A. The side-effects could cost you your license.
Take the case of Melinda Maldonado, J.D. Identifying herself as "Doctor Maldonado," this attorney thought she could "baby step her way" past office staff to reach physicians who resist calls from lawyers. In her defense, Maldonado claims to have "immediately clarified that she was an environmental attorney and toxic tort legal specialist"—a claim that the trial judge rejected "to reach the conclusion that Ms. Maldonado held herself out as a medical doctor."

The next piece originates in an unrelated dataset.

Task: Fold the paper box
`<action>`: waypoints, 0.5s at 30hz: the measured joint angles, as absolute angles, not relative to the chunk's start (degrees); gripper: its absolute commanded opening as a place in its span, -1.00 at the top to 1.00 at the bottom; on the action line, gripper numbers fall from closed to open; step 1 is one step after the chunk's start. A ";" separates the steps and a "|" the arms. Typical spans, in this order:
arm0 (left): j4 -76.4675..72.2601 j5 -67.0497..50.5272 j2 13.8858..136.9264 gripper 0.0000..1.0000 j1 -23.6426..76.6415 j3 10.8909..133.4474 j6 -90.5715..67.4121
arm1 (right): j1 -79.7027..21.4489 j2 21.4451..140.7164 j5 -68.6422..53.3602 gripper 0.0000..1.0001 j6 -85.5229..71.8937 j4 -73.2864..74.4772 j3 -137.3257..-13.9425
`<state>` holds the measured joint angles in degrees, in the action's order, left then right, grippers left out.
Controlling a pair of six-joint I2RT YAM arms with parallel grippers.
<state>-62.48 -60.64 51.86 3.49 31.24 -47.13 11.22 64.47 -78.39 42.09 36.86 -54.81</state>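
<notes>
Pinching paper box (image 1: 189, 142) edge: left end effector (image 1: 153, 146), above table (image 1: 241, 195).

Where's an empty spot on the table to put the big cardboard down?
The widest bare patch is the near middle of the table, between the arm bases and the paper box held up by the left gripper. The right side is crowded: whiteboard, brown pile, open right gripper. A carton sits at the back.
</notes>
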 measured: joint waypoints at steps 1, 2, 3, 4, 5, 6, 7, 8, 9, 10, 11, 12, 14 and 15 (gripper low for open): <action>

Without commenting on "whether there are instances when an attorney may refer to himself or herself as a doctor," the Court of Appeals of Maryland emphasized that "an attorney shall not make a false or misleading communication about the attorney or the attorney's services" under Rule 7.1 of the Rules of Professional Conduct. "In the course of representing a client," Rule 4.1 also requires that "an attorney shall not knowingly ... make a false statement of material fact or law to a third person."
Found to have violated both provisions, "Dr. Maldonado" could not save her professional life by touting her "Juris Doctor" degree. Despite what it may say on her law school diploma, she "used the title 'Doctor' which was a deliberate and calculated move that Ms. Maldonado intended to be misleading" to gain access to a physician. "We doubt that Ms. Maldonado would have used the title 'Doctor' if she was calling any other professional office." While her claim to this title may have been "partially true," using it in this context amounted to an intentional misrepresentation.
Though she was only licensed in the District of Columbia, the Maryland Court nonetheless "disbarred" Maldonado for these and other infractions—a move that prompted reciprocal discipline and the revocation of her D.C. Bar membership. As a result, Maldonado may no longer claim the title of "lawyer."
But all is not lost. Since courts can't revoke her degree, Maldonado shall forever remain a Juris "Doctor."
Citation: Attorney Grievance Comm'n v. Maldonado (Opinion by Getty, J.)